Missed this(Stayed out after a Robinho hat-trick), just watched the highlights. Carl Edwards' face was a picture when they told him in victory lane who had finished second.
Edwards wins in Texas and Johnson has a bad day. His lead in the chase cut to just 106 points with two races left, and with Greg Biffle now only 143 points behind it could get interesting at Homestead.
Phoenix Internation Raceway (Checker O'Reilly Auto Parts 500).
Instead of one big post for the chase, let's split it up a bit. This thread for PIR and Chase thread for overall.
Looking good going into PIR is Jimmie Johnson who takes pole, Edwards is a way back on the grid. But after that fuel mileage win last time out is it enough for JJ?
One race to go in the chase, and it's pretty much settled as far as I can see, with Johnson only needing a 36th place finish at Homestead(It wont therefore be as nail biting as Lewis 'only' needing fifth'.
Yeah, top twelve go into what the NFL would call the play o*** for the last ten races(that's how i took it to work(English too )).
So if you're out of the top twelve come the last ten races, say goodbye to all hope of winning it. Best you can do is to get in the mix with the chase drivers and maybe help your team mate out(should you have one, and should they be in the chase)).
I think I've confused myself now. So I'm off to lie down in a dark room.
It's hard to understand sometimes, American being a foreign language and that.
Three-peat. That's what most commentators have called Jimmie Johnson third successive Sprint cup title. Well done JJ! Any chance of a share of that nice $7,000,000 cheque(that's check for our American friends )?
Carl Edwards finishing runner up less than 70 points behind, but has the most race wins over the season. This alongside his runner up spot in the Nationwide series behind Clint Bowyer.
The first driver to win three consecutive titles on NASCAR's premier series shared the stage Friday night with the only other man to achieve that feat, presenting Jimmie Johnson with his champion's ring at the Sprint Cup awards banquet in the grand ballroom of the Waldorf-Astoria Hotel.
"Somebody finally did it," said Yarborough, who came out to a standing ovation. "But it took them 30 years. I hope Jimmie realizes that NASCAR is 60 years old, and there are only two of us who have done it in those 60 years. It's a rare achievement."
Potential Petty merger a 'wake-up call' to teams and fans!

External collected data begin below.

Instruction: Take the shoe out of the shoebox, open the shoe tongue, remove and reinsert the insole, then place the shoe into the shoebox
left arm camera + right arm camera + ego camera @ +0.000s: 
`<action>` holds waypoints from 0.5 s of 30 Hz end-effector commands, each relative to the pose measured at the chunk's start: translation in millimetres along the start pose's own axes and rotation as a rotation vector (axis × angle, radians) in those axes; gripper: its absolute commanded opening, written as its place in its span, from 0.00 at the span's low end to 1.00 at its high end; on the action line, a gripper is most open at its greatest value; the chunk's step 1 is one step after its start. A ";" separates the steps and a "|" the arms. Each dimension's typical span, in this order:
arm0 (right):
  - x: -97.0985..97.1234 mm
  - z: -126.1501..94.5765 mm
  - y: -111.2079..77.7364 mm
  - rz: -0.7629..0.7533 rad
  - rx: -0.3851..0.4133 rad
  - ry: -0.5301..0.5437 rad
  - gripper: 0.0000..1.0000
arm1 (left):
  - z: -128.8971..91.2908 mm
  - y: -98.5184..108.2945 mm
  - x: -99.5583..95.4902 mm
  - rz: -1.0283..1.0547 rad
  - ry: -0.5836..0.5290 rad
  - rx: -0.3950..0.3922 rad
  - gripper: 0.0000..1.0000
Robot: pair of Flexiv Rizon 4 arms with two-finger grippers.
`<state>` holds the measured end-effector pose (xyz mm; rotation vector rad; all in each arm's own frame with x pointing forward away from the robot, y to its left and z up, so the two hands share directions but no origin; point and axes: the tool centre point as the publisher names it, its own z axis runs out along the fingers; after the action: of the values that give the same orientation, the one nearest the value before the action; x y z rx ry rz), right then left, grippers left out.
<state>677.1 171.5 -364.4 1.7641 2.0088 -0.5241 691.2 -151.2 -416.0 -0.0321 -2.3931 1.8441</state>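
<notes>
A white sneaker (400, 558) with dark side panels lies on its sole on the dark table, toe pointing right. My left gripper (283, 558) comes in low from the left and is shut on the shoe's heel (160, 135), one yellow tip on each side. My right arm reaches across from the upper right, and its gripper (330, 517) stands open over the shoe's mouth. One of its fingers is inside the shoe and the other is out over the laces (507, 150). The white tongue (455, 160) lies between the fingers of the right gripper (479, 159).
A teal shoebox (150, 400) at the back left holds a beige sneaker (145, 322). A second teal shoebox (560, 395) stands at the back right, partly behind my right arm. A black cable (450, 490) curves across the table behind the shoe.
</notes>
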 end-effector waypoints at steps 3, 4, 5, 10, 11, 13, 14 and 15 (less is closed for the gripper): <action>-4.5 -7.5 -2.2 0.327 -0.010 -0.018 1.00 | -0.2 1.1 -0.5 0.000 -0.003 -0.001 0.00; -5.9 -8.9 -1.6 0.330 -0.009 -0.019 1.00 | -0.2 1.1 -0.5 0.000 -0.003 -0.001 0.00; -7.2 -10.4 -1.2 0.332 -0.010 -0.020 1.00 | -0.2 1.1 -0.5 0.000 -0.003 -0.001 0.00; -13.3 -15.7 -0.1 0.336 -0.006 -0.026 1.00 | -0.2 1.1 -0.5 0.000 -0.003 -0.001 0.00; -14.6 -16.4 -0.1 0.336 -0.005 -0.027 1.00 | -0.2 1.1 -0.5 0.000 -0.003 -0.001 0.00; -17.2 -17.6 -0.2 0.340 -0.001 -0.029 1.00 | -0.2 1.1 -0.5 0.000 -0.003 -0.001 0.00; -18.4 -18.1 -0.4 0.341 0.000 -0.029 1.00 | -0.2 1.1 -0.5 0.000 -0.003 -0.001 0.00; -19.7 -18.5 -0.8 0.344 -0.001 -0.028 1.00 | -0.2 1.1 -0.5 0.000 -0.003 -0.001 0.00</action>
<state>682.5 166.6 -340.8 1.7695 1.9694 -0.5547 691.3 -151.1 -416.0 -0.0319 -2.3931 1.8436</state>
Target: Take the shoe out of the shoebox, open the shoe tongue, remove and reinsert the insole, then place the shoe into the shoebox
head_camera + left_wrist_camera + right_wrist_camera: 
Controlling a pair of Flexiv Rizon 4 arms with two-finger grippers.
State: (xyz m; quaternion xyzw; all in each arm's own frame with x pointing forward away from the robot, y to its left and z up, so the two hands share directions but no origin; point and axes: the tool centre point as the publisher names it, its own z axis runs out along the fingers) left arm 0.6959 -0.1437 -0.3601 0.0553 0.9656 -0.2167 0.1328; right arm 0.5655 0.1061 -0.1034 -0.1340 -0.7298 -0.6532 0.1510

NEW YORK -- NASCAR without a Petty Enterprises? It's an idea that competitors were struggling to comprehend Thursday, in what should have been a celebratory atmosphere during Champions Week.
Jimmie Johnson will be crowned as Sprint Cup champion on Friday evening at the Waldorf-Astoria Hotel, but the mood in New York was tempered by reports that Petty Enterprises was in negotiations to merge with Gillett Evernham Motorsports, in a deal that could alter one of auto racing's most recognizable names. The Petty team has competed in NASCAR since the beginning, winning 10 championships and 268 races on the sport's premier circuit.
But the team has been dogged by sponsorship issues in recent years, to the point where its flagship No. 43 car -- the one Richard Petty drove to seven titles and 200 wins -- has yet to secure backing for the 2009 season.
"It's extremely disappointing to hear that's happening to the Pettys," four-time champion Jeff Gordon said. "Who doesn't want to have this sport with the Petty team in it? I hope they find a way to keep that. I don't know all the details, but I think it's important to our sport. But it's also a huge wake-up call to all of us, that none of us are immune to what could potentially happen."
Six months ago, the future could not have been more promising for Petty Enterprises and Bobby Labonte. The historic race team had just agreed to a partnership with Boston Ventures, an investment firm that would provide needed capital to an organization with 268 race wins, but none since 1999. The driver had just agreed to a four-year extension, with the promise that there would be a place for him within the franchise once his days behind the wheel were done.
Yet in the ensuing months, economic reality intervened. A recession hit. Sponsorship dried up. And so began the long tumble toward Thursday, when Petty Enterprises announced that it is negotiating with Gillett-Evernham Motorsports to field its flagship No. 43 car, and Labonte announced that he had been released from all ties to the organization. It's another step toward the end of Petty Enterprises as the sport has always known it, the team that family patriarch Lee Petty founded in 1949.
Johnson's third title one of second-half success in '08
What else can be said about Jimmie Johnson?
The No. 48 team once again shifted into an untouchable gear when it came Chase time, and once again hoisted the Sprint Cup trophy. His third consecutive championship came 30 years after Cale Yarborough became the first -- and only other -- driver to make it three in a row.
But seven victories and a 10.5 average finish didn't come easy, despite how Johnson made it look like he was cruising in the final half of the Chase.